### COLLECTED DATA
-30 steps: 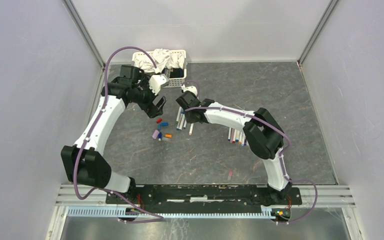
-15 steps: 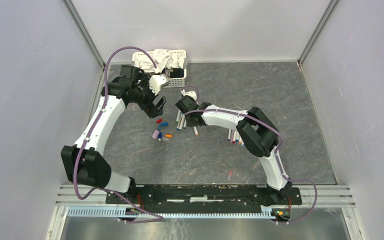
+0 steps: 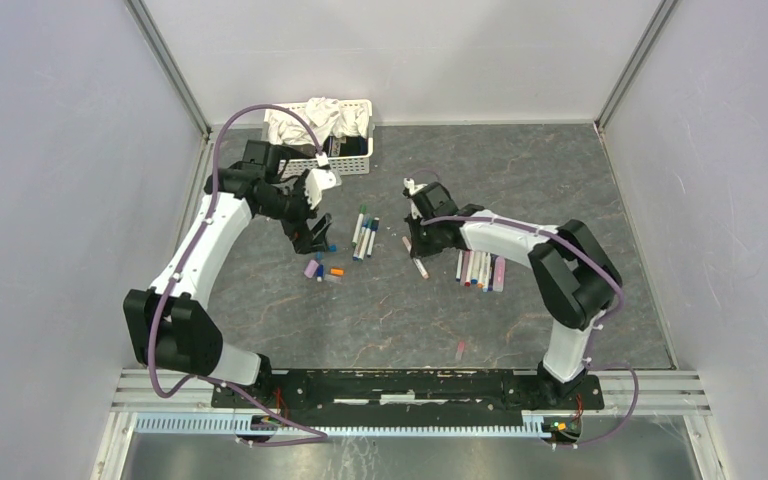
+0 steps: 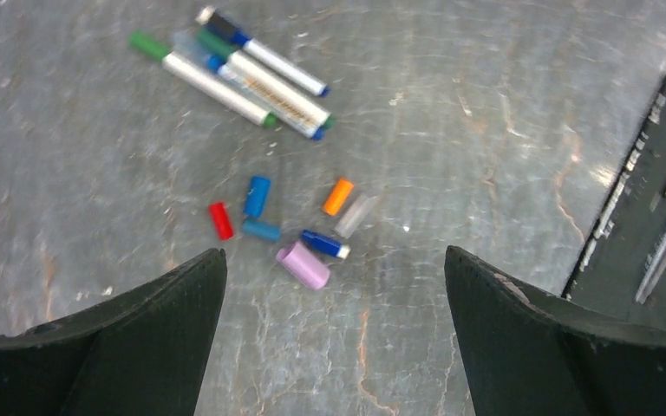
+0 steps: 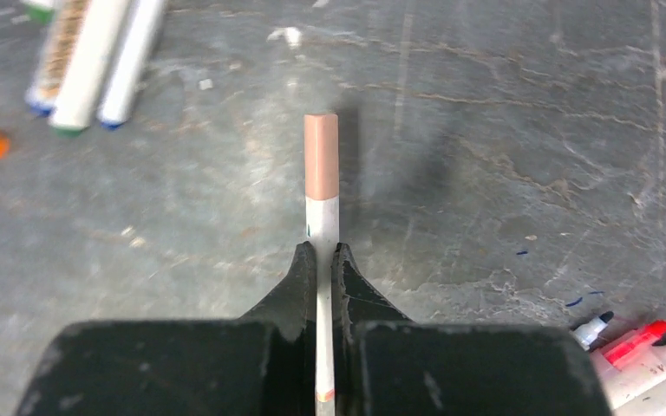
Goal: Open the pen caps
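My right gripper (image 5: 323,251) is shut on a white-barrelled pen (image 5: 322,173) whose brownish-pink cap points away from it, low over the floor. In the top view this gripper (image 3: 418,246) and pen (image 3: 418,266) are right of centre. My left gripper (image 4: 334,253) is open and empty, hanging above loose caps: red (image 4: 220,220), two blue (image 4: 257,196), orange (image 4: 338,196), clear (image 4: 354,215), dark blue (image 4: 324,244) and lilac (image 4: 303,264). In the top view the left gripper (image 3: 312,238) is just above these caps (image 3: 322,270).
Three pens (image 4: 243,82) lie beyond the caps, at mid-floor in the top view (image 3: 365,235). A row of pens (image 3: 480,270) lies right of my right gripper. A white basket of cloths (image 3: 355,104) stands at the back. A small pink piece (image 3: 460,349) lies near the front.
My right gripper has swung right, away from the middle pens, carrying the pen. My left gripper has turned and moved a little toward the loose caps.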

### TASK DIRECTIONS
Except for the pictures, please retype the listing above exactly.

### TASK RESULT
-30 steps: 
-15 steps: 
+0 steps: 
+0 steps: 
+0 steps: 
Goal: Open the pen caps
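My right gripper (image 5: 323,251) is shut on a white-barrelled pen (image 5: 322,173) whose brownish-pink cap points away from it, low over the floor. In the top view this gripper (image 3: 418,246) and pen (image 3: 418,266) are right of centre. My left gripper (image 4: 334,253) is open and empty, hanging above loose caps: red (image 4: 220,220), two blue (image 4: 257,196), orange (image 4: 338,196), clear (image 4: 354,215), dark blue (image 4: 324,244) and lilac (image 4: 303,264). In the top view the left gripper (image 3: 312,238) is just above these caps (image 3: 322,270).
Three pens (image 4: 243,82) lie beyond the caps, at mid-floor in the top view (image 3: 365,235). A row of pens (image 3: 480,270) lies right of my right gripper. A white basket of cloths (image 3: 355,104) stands at the back. A small pink piece (image 3: 460,349) lies near the front.
My right gripper has swung right, away from the middle pens, carrying the pen. My left gripper has turned and moved a little toward the loose caps.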

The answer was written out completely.